What you need to produce from the material below is an exact transcription of the lines from the one with "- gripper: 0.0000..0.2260" through the one with "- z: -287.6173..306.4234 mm", both included, and no other line.
__________________________________________________
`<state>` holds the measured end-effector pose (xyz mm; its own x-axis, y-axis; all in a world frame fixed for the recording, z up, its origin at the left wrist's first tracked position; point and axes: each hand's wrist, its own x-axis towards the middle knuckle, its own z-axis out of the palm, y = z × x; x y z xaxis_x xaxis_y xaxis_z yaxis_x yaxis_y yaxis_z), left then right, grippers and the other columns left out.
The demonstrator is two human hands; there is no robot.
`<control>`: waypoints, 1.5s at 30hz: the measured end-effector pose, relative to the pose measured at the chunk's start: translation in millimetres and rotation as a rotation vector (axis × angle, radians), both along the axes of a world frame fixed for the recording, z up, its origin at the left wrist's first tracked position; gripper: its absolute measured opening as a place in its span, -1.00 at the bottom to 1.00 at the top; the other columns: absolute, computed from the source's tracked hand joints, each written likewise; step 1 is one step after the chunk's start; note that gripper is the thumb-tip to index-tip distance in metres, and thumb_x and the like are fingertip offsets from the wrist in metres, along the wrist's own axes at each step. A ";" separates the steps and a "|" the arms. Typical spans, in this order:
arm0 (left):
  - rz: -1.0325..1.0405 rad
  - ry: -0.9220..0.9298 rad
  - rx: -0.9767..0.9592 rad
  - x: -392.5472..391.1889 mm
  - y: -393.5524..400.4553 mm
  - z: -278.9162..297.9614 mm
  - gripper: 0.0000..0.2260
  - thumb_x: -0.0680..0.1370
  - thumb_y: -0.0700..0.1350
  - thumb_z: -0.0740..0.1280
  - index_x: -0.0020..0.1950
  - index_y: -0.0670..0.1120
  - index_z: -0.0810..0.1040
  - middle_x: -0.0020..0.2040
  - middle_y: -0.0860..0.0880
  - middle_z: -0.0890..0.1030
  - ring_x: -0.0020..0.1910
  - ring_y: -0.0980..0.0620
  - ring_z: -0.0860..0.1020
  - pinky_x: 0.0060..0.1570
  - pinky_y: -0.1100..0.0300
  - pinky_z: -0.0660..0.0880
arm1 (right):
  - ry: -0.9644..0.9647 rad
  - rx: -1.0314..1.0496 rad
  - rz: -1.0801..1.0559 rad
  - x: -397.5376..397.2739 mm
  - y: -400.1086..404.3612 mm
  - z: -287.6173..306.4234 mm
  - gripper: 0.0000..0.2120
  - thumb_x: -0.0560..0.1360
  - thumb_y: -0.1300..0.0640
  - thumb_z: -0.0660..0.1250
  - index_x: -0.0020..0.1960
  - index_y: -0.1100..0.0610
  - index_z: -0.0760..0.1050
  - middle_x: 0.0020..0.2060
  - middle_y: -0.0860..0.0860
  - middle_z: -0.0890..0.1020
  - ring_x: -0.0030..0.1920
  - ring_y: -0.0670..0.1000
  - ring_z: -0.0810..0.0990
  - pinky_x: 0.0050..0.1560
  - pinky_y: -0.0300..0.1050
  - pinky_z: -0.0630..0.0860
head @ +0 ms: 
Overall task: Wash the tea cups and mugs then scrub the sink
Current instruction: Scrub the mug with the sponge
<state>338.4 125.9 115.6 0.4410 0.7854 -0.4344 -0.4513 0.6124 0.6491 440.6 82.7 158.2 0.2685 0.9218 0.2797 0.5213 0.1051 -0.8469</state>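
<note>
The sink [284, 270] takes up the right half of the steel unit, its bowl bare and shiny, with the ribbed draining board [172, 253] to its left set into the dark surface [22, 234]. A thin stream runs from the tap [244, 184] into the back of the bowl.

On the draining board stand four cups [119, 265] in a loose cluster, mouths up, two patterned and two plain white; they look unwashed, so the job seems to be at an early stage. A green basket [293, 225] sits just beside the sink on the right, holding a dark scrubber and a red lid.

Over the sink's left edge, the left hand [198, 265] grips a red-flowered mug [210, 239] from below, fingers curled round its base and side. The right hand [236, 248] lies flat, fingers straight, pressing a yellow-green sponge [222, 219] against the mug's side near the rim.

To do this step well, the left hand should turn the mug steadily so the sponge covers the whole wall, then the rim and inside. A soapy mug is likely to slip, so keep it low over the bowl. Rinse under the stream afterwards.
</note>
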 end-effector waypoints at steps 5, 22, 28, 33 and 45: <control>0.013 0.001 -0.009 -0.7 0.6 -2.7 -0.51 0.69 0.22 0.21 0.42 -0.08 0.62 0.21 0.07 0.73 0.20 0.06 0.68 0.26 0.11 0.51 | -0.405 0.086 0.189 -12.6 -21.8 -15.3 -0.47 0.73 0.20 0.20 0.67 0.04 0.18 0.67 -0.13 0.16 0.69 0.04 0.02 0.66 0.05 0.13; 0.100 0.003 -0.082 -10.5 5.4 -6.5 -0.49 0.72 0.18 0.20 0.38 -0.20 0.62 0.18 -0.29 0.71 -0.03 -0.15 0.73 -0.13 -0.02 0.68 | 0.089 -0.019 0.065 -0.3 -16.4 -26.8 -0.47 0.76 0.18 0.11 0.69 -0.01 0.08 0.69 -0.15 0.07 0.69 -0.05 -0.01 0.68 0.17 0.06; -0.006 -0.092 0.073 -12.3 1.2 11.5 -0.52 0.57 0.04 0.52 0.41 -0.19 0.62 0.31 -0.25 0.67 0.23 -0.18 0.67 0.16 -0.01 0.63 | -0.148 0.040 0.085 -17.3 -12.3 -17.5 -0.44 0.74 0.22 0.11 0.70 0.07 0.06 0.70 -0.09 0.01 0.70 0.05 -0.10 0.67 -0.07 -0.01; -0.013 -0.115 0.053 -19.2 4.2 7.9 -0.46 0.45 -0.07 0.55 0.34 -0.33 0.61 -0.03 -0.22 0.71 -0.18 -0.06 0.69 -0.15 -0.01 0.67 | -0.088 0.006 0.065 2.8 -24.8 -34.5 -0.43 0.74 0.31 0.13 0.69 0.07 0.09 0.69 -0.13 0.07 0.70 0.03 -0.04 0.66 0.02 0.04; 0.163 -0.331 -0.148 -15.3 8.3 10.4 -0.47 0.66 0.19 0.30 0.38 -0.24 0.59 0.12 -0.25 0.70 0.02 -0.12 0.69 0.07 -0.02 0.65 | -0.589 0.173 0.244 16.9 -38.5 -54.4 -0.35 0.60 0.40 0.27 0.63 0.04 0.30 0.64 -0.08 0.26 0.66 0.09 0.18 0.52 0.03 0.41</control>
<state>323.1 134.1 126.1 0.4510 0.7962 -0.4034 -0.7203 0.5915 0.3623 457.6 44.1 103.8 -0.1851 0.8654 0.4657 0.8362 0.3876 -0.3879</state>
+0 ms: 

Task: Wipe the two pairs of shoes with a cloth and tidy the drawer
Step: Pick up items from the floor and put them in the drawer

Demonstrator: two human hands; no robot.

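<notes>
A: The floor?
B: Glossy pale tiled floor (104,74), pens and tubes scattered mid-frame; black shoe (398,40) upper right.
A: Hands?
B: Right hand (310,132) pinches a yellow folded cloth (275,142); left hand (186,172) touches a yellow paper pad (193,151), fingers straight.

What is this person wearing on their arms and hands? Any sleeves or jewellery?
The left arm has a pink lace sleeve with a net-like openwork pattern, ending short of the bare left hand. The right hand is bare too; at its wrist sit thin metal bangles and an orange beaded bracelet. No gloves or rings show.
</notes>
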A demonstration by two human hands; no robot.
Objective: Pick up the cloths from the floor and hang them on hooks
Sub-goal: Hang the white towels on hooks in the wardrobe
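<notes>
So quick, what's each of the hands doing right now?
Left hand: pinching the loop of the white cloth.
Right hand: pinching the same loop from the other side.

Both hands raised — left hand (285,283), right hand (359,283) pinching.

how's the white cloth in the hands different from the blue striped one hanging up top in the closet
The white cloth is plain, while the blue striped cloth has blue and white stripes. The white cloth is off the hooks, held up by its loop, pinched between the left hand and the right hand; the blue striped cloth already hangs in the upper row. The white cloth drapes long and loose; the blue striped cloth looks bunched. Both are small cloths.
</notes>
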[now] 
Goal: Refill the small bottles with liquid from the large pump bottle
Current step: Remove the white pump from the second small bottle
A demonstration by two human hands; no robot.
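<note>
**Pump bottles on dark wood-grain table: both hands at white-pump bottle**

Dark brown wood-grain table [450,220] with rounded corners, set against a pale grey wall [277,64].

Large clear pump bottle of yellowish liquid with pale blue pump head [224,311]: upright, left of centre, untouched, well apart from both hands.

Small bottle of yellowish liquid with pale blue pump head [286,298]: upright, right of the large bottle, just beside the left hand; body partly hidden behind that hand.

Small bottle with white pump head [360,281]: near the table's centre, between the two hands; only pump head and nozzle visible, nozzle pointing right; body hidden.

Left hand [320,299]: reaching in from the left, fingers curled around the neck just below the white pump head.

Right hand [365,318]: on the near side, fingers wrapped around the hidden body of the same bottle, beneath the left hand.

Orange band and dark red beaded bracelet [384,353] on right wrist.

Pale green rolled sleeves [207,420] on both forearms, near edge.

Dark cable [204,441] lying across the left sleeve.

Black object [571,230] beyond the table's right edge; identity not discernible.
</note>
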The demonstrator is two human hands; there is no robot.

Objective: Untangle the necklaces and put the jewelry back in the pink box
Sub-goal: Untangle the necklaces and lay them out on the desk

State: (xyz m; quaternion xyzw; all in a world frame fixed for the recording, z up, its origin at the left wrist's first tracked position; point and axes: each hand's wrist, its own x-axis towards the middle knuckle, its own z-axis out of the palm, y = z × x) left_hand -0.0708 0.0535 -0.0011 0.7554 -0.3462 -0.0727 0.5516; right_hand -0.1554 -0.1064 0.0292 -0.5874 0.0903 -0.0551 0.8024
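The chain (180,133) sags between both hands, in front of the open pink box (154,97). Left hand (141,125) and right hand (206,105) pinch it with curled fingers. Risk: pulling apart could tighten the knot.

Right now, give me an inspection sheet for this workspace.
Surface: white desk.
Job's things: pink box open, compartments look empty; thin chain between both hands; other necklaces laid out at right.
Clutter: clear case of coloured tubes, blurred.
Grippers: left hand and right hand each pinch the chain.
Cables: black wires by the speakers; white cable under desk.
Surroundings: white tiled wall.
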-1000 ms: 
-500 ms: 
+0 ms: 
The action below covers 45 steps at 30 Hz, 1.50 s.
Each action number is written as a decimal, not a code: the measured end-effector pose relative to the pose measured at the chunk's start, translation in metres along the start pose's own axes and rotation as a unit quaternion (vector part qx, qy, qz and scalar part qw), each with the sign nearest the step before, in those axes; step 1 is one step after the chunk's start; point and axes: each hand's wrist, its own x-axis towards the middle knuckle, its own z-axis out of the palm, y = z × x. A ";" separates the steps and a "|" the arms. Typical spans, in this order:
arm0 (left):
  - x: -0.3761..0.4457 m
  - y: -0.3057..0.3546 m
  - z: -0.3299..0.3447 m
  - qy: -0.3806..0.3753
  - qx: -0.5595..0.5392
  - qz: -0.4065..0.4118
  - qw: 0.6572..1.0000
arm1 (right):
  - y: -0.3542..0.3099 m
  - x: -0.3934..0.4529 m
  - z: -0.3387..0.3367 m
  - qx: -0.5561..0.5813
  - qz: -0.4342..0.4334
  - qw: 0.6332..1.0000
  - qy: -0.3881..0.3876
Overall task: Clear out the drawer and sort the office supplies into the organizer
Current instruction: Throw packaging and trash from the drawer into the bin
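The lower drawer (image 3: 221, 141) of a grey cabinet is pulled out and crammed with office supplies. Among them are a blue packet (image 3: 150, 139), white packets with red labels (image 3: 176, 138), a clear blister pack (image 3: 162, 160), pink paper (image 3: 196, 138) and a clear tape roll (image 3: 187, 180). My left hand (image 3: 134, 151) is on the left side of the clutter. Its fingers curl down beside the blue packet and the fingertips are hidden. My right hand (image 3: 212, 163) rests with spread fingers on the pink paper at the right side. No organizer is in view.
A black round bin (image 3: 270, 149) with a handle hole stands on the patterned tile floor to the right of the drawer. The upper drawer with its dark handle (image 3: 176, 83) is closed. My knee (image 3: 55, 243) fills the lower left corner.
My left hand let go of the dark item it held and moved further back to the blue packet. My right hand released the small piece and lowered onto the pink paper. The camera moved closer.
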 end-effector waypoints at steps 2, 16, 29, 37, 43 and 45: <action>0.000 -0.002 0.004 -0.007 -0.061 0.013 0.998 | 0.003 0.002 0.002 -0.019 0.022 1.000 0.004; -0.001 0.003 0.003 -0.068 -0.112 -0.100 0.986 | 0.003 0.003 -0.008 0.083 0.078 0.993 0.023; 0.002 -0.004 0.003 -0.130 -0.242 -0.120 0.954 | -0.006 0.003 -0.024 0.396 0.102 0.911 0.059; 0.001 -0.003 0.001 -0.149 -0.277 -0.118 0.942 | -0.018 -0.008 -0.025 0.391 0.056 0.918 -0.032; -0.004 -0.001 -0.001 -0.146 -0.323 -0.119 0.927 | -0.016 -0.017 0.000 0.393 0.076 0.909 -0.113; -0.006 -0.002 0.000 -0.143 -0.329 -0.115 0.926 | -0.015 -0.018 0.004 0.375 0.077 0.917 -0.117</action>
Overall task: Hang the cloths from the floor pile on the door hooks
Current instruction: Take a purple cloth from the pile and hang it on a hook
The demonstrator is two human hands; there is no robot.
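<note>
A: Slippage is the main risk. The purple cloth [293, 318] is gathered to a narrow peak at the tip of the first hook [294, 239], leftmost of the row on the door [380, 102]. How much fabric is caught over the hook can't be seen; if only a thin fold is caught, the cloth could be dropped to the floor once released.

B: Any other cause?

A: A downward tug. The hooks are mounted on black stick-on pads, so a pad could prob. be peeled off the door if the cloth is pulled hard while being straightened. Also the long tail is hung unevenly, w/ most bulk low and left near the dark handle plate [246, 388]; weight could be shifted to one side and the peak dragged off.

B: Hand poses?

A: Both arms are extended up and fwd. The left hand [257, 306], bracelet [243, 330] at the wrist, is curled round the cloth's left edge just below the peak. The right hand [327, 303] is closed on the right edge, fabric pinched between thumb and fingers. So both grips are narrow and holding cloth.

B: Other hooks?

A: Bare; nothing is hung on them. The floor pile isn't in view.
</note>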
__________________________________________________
> [Answer space]
  - gripper: 0.0000..0.2260
  - thumb_x: -0.0680..0.1370
  - thumb_y: -0.0700..0.1350
  - thumb_z: -0.0740..0.1280
  - index_x: -0.0020..0.1950
  - index_y: -0.0670..0.1120
  - index_z: -0.0810..0.1040
  - middle_x: -0.0020..0.2040
  - middle_y: -0.0860..0.0880
  - middle_z: -0.0890..0.1030
  - ring_x: -0.0020..0.1910
  - ring_y: -0.0980..0.0620
  - ring_z: -0.0860..0.1020
  - pinky_x: 0.0060..0.1570
  - pinky_y: -0.1100..0.0300
  - pinky_z: -0.0660..0.0880
arm1 (right):
  - ry: -0.9644..0.9647 rad
  - rx: -1.0314..1.0496 rad
  - rz: -1.0801..1.0559 rad
  - x: -397.5376..397.2739 mm
  - y: -400.1086..404.3612 mm
  - z: -287.6173..306.4234 mm

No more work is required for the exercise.